*** Given records ***
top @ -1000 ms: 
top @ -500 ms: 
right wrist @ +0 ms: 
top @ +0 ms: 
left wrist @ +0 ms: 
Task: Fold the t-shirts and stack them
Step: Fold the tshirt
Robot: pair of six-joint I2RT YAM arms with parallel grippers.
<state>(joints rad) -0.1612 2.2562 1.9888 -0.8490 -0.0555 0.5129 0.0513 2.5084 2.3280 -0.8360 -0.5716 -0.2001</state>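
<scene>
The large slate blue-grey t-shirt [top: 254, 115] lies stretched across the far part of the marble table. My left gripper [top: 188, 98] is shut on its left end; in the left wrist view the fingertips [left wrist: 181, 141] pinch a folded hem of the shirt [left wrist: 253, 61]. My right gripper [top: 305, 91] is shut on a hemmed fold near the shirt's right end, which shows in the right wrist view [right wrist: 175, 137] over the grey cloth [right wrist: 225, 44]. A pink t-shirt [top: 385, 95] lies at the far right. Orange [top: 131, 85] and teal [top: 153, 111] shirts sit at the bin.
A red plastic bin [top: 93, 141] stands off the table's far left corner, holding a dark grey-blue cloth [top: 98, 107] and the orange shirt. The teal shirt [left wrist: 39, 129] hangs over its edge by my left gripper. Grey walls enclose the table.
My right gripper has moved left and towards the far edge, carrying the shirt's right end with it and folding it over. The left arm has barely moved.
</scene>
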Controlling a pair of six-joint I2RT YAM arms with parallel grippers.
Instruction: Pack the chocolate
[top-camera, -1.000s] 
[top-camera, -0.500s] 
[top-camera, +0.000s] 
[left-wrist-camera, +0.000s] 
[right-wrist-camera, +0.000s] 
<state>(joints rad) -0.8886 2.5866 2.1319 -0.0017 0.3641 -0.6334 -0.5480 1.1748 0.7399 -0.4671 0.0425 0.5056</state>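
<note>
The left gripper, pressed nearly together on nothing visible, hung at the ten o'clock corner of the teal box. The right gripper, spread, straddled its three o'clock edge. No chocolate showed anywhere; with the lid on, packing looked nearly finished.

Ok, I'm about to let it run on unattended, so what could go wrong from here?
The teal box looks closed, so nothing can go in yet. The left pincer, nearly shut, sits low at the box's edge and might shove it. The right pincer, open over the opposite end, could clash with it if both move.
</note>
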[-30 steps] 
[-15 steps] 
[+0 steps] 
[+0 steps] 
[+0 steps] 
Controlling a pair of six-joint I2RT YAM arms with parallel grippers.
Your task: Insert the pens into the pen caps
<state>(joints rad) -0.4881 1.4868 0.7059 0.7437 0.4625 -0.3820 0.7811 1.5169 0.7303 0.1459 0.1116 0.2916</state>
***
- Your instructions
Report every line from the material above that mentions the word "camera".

- Result
[top-camera, -1.000s] 
[top-camera, -0.500s] 
[top-camera, +0.000s] 
[left-wrist-camera, +0.000s] 
[right-wrist-camera, +0.000s] 

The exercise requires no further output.